My studio is on the third floor of an old building. It has two huge windows that swing inward, rather than sliding upward, and they face a courtyard with a single tree that reaches in all directions. During the day, what sounds like a huge crow caws in a loud, raspy voice, and a baby, probably newborn, cries intermittently. If I hadn’t have been listening carefully, I might have thought the child was a duck, quacking rather than wailing, sometimes near to me, sometimes from the inner rooms of the apartment where he stays.

Tonight I heard voices from down in the courtyard, speaking happily in German, and I realized that, because I don’t understand the words, they are not language to me, but instead merely sound, like the caw and the quack. It was a relief, the no storyline, but instead a sudden wave across the wind—a bell chime; a balloon, let go, flying by.

Berlin Morning

So I’m running late this morning, and I rush to the local cafe I’ve begun relying on around the corner. Though there are a line of cafes on that same corner, I come to this one because of the name: Anita Wronski. Anyway, it’s so early that the Asian man who does odd jobs is just wiping down the outdoor tables, and setting out the blankets that go on the back of each chair, and the dog—half bear, half shepherd, with brown, black, and white spots—is standing in the doorway watching him (and now me). I have heard tell that people come back as dogs when there’s been some sexual misconduct in one of their previous lives, and if that is true, this guy did some terrible things. He sports a big, shit-eating grin.

Anyway, being in a hurry, I push past him, and go up to the scrawny grey-haired German man behind the bar. I ask him if he’ll give me a chai latte and a croissant to go, and he shrugs, and I think that means that they don’t do to-go, but for me he will. I don’t know why I think that, but body language is pretty powerful stuff, and I’m getting a “I don’t like it, but I like you” vibe. He goes over to this little nook in the wooden wall then, and he rings one of those bells that you see in the movies at motels—you know, it’s round and sits on a table, and you slap your palm on it and it dings. Then he goes back to unpacking boxes or mopping the floor.

I wonder if one ring means chai latte and croissant, but when five minutes go by and he goes back and rings again, but this time twice, I wonder if one ring means “Get out of bed,” and two rings means “You have one more chance.” Suddenly though, the wall behind the nook parts (turns out it’s a sliding door), and there are a pair of feet at eye level and the dog, peering down into the room at me. Oh my god, it is the most delightful thing I may have ever seen. So I guess the kitchen is, like, a quarter of a floor up from the restaurant.

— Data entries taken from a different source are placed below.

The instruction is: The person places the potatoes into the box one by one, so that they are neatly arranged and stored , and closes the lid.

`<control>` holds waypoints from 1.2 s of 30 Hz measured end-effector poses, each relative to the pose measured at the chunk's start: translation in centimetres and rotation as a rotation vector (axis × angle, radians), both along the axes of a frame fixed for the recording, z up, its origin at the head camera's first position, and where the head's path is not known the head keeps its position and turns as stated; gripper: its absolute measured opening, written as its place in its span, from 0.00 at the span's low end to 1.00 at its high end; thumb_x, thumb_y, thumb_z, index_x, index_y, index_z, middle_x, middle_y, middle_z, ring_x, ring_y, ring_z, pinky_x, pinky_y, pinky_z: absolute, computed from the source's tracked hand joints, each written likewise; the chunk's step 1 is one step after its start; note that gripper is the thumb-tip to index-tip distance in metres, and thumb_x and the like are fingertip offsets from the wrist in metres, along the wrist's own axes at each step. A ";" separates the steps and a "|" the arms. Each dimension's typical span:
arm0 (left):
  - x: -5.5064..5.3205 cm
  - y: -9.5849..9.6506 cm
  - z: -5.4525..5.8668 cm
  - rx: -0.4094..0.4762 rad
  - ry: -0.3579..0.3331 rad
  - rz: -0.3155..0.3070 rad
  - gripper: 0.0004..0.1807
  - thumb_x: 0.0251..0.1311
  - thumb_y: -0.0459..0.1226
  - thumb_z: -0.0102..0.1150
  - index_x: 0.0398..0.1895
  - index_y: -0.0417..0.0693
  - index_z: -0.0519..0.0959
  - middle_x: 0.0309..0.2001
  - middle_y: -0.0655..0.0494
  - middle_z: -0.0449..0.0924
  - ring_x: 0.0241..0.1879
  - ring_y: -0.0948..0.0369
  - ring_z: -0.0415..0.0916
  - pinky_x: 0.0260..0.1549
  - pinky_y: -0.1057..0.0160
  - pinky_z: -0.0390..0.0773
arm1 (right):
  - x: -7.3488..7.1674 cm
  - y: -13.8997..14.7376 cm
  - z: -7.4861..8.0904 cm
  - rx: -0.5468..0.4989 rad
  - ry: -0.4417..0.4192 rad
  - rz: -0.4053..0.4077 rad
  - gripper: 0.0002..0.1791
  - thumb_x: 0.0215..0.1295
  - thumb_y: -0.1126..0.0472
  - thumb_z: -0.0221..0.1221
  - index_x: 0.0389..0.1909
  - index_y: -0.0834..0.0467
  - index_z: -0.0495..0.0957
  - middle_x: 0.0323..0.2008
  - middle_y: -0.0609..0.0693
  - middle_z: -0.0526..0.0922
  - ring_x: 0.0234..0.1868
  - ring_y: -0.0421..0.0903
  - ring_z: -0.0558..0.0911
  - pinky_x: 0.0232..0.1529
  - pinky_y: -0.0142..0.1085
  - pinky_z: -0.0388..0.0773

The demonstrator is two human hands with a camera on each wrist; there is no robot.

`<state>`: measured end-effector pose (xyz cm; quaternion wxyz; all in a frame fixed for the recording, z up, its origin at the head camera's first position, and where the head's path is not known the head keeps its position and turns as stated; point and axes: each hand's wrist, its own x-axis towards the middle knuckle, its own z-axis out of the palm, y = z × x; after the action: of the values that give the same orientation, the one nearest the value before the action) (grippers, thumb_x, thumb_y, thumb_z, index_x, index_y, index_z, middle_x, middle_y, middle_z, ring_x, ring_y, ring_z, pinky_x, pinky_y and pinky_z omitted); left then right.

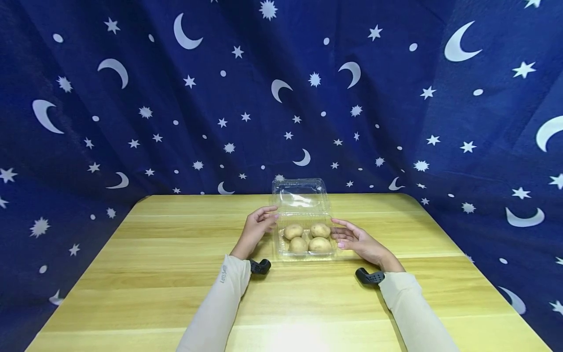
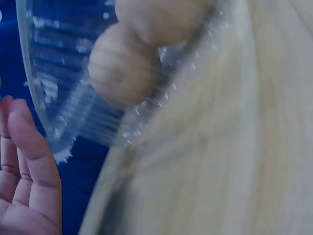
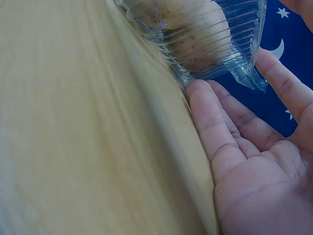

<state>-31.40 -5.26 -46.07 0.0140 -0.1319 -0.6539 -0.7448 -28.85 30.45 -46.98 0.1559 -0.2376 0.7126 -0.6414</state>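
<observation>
A clear plastic clamshell container [image 1: 303, 214] stands on the table with its lid [image 1: 300, 195] raised at the back. Several light brown potatoes [image 1: 293, 231] lie inside, in two rows. My left hand [image 1: 257, 227] is at the container's left side, its fingers nearly straight and holding nothing. In the left wrist view those fingers [image 2: 32, 132] are beside the ribbed plastic wall [image 2: 44, 88]. On the other side, my right hand [image 1: 360, 244] reaches in with fingers extended. The right wrist view shows its fingertips [image 3: 199, 90] right at the lower edge of the ribbed wall [image 3: 244, 34], below a potato [image 3: 203, 44].
The wooden table [image 1: 176, 293] extends to both sides and in front of the container. Directly behind its far edge hangs a dark blue curtain [image 1: 246, 161] with moons and stars. Black wrist straps [image 1: 260, 266] sit over both light sleeves [image 1: 215, 313].
</observation>
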 end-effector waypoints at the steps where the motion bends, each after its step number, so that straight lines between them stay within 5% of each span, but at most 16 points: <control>1: 0.0 -0.2 -0.2 0.032 -0.008 -0.007 0.20 0.72 0.38 0.69 0.62 0.37 0.83 0.38 0.58 0.87 0.34 0.65 0.81 0.34 0.69 0.83 | 0.0 0.0 0.0 0.000 0.000 0.001 0.42 0.78 0.70 0.60 0.85 0.68 0.49 0.79 0.77 0.57 0.67 0.39 0.77 0.64 0.33 0.79; 5: 0.0 -0.6 -0.7 0.107 -0.072 -0.021 0.22 0.72 0.36 0.67 0.65 0.36 0.79 0.33 0.62 0.83 0.31 0.66 0.77 0.32 0.72 0.80 | -0.1 -0.1 -0.1 0.001 -0.001 -0.001 0.43 0.78 0.70 0.60 0.85 0.68 0.49 0.79 0.75 0.58 0.67 0.39 0.77 0.64 0.33 0.79; 13: -0.5 -0.6 -1.1 0.052 -0.234 -0.049 0.32 0.77 0.29 0.58 0.80 0.35 0.63 0.40 0.58 0.79 0.35 0.65 0.77 0.35 0.70 0.81 | 0.0 -0.2 0.1 0.000 -0.006 -0.001 0.42 0.78 0.72 0.58 0.85 0.70 0.47 0.78 0.74 0.60 0.67 0.40 0.77 0.64 0.34 0.80; 21: -0.4 -0.7 -1.0 0.026 -0.251 -0.175 0.40 0.73 0.27 0.55 0.85 0.32 0.54 0.63 0.42 0.72 0.44 0.64 0.78 0.43 0.70 0.82 | 0.0 -0.1 0.2 0.002 -0.004 -0.001 0.43 0.78 0.72 0.59 0.85 0.70 0.47 0.77 0.74 0.61 0.67 0.39 0.77 0.64 0.33 0.79; 36: -0.6 -1.0 -1.2 0.020 -0.259 -0.246 0.45 0.71 0.22 0.54 0.89 0.44 0.50 0.73 0.33 0.63 0.48 0.60 0.76 0.46 0.67 0.83 | 0.0 -0.2 0.1 0.000 0.004 -0.004 0.42 0.78 0.71 0.60 0.85 0.68 0.50 0.78 0.79 0.56 0.67 0.39 0.78 0.64 0.33 0.79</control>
<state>-32.01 -6.27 -47.25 -0.1601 -0.1136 -0.6217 -0.7582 -28.87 30.29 -46.84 0.1532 -0.2375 0.7135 -0.6411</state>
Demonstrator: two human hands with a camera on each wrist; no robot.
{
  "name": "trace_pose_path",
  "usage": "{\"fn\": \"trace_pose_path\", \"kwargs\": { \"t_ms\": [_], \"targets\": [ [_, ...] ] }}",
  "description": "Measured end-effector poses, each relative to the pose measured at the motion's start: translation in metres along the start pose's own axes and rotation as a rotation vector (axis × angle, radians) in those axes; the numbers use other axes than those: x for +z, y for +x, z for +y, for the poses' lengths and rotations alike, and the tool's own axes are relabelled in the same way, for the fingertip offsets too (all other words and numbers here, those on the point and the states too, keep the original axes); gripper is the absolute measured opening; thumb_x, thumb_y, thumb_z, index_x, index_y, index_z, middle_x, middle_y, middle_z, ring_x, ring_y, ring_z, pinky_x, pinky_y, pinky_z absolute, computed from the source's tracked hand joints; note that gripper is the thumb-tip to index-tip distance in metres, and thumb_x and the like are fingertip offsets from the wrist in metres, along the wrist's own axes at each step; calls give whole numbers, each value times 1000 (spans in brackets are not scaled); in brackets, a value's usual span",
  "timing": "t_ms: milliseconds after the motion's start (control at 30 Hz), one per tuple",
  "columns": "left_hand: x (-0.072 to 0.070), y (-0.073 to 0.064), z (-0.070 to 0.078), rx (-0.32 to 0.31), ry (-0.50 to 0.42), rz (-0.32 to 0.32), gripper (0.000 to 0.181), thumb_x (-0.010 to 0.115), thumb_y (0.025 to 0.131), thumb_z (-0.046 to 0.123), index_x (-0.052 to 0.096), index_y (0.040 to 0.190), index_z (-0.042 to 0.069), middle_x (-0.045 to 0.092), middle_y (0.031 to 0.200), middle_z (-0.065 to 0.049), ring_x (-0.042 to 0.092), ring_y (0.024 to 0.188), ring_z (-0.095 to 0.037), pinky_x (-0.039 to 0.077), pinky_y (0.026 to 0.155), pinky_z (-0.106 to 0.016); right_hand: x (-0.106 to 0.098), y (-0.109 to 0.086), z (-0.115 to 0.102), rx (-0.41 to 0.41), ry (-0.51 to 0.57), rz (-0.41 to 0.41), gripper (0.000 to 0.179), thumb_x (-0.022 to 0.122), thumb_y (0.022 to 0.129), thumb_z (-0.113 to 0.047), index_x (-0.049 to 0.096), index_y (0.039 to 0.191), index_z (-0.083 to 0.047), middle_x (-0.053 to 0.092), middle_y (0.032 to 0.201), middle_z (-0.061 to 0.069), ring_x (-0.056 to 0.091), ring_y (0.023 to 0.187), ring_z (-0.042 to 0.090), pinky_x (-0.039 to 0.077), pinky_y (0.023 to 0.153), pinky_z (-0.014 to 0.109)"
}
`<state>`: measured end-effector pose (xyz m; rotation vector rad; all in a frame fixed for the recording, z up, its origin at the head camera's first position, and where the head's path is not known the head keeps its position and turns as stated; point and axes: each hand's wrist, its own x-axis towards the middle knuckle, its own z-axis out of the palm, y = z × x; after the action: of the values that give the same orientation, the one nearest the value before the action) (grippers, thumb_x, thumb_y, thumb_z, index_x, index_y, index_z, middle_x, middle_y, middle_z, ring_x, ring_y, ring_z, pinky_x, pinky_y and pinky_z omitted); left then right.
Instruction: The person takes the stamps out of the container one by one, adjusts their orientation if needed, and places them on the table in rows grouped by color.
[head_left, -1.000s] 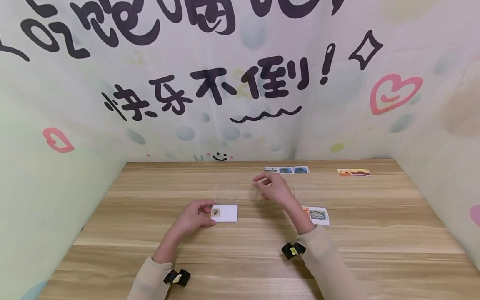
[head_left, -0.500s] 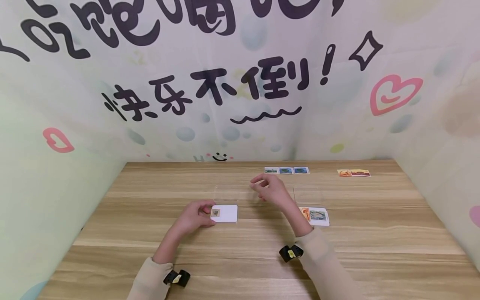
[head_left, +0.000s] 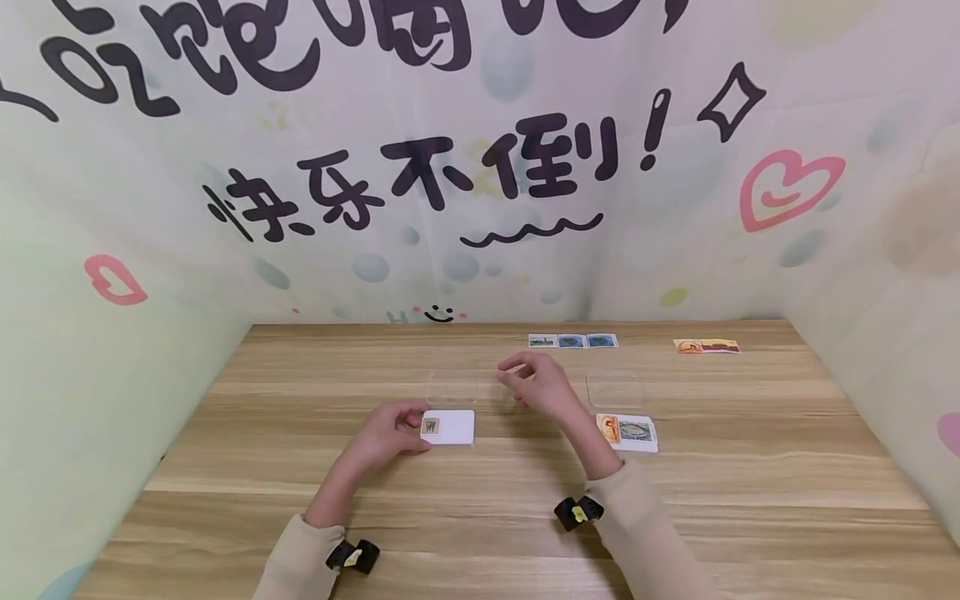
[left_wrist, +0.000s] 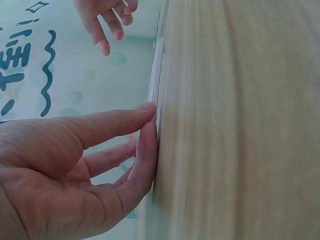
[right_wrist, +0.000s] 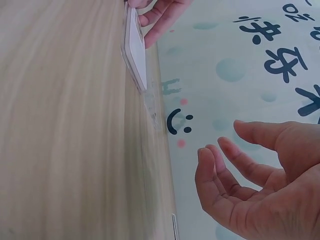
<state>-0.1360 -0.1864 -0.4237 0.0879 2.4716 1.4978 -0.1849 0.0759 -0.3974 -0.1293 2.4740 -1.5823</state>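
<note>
A stack of white cards (head_left: pixel 454 427) in a shallow clear case lies left of centre on the table, a small brownish stamp at its left end. My left hand (head_left: pixel 386 432) holds this case by its left end, thumb on the near side and fingers on the far side; the left wrist view shows thumb and fingertips (left_wrist: pixel 146 106) at its edge. Above the table, between two clear lids, hovers my right hand (head_left: pixel 540 385). Its fingers are loosely bent and nothing is between them in the right wrist view. On the right, a second white card stack (head_left: pixel 627 446) bears an orange stamp and a green-grey one.
Clear, hardly visible lids (head_left: pixel 453 386) lie behind each card stack, the other lid (head_left: pixel 617 390) on the right. A row of blue and green stamps (head_left: pixel 572 341) lies at the back, with orange and dark red stamps (head_left: pixel 707 346) farther right. A printed cloth wall (head_left: pixel 480 275) closes the back.
My right hand has drifted slightly left and toward me, uncovering more of the right card stack's orange stamp. The left hand and its card stack have stayed in place.
</note>
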Motion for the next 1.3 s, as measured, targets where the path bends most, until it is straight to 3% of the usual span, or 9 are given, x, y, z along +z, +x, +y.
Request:
{"fn": "trace_pose_path", "kwargs": {
  "t_ms": [1167, 1300],
  "targets": [
    [1, -1, 2, -12, -39, -18, 54, 79, 80, -16, 61, 130, -17, 53, 100, -16, 56, 81, -19, 58, 67, -22, 10, -6, -5, -19, 52, -26, 22, 70, 102, -13, 72, 119, 1, 68, 98, 20, 63, 70, 28, 56, 66, 35],
    [0, -1, 2, -12, -40, -22, 54, 79, 80, -16, 61, 131, -17, 53, 100, -16, 55, 81, -19, 58, 67, -22, 12, -6, -6, -13, 49, -23, 22, 71, 102, -14, 73, 118, 0, 68, 94, 15, 63, 70, 27, 57, 66, 35]
  ]
}}
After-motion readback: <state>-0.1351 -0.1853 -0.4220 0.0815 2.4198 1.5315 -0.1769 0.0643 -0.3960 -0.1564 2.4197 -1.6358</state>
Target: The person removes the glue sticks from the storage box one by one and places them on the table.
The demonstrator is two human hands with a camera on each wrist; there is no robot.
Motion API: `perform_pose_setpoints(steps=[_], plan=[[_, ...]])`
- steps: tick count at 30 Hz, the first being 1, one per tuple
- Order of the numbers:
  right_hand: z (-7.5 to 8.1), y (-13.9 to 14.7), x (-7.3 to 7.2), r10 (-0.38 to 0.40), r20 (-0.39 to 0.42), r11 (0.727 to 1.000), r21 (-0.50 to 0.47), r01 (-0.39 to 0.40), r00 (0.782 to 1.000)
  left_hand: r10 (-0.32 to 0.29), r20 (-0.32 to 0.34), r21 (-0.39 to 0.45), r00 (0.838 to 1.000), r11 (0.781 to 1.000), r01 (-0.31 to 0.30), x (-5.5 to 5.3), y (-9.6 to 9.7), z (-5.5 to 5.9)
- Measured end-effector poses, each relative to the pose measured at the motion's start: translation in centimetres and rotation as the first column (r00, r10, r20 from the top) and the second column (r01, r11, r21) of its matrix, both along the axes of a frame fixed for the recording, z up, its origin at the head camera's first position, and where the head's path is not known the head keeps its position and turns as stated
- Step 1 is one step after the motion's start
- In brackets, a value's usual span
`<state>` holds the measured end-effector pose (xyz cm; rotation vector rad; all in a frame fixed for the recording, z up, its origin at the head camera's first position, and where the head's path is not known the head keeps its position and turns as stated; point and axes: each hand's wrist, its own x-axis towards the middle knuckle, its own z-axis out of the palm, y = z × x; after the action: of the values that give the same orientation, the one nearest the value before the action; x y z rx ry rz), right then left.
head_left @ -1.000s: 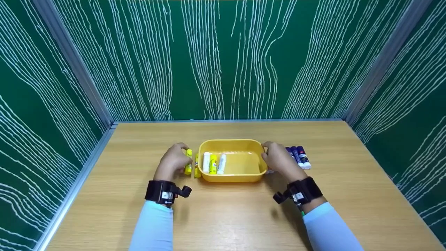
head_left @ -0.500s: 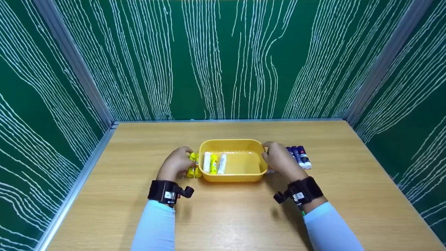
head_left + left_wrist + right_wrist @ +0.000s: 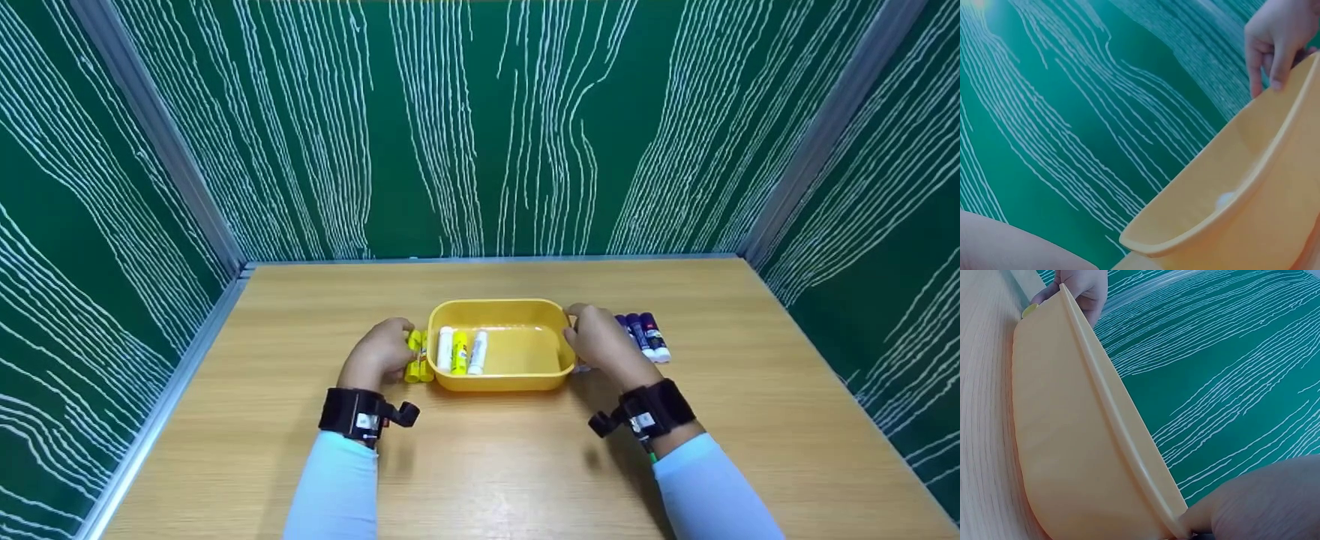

The feet, the dog, and the scrawny German man talk, he comes back saying that croissants are still in the oven (or something). I say, “Is there anything else?” And he pauses. I think I may have stopped his mind. He says, “Do you want a butter croissant?” And say yes enthusiastically, not sure what the croissant I ordered was (I’m so late now I have to take cab rather than the subway, but I can’t miss this, whatever is happening here), and he says something to the Asian odd-job guy.

I imagine a butter croissant being lifted from the oven just a moment early. I imagine growing to be 300 pounds and yet being very happy. Time goes by. More time goes by. And then the Asian man appears from the front door (I didn’t see him leave), with a bag in his hand. He hands it to me. It is a croissant that he just went out and bought.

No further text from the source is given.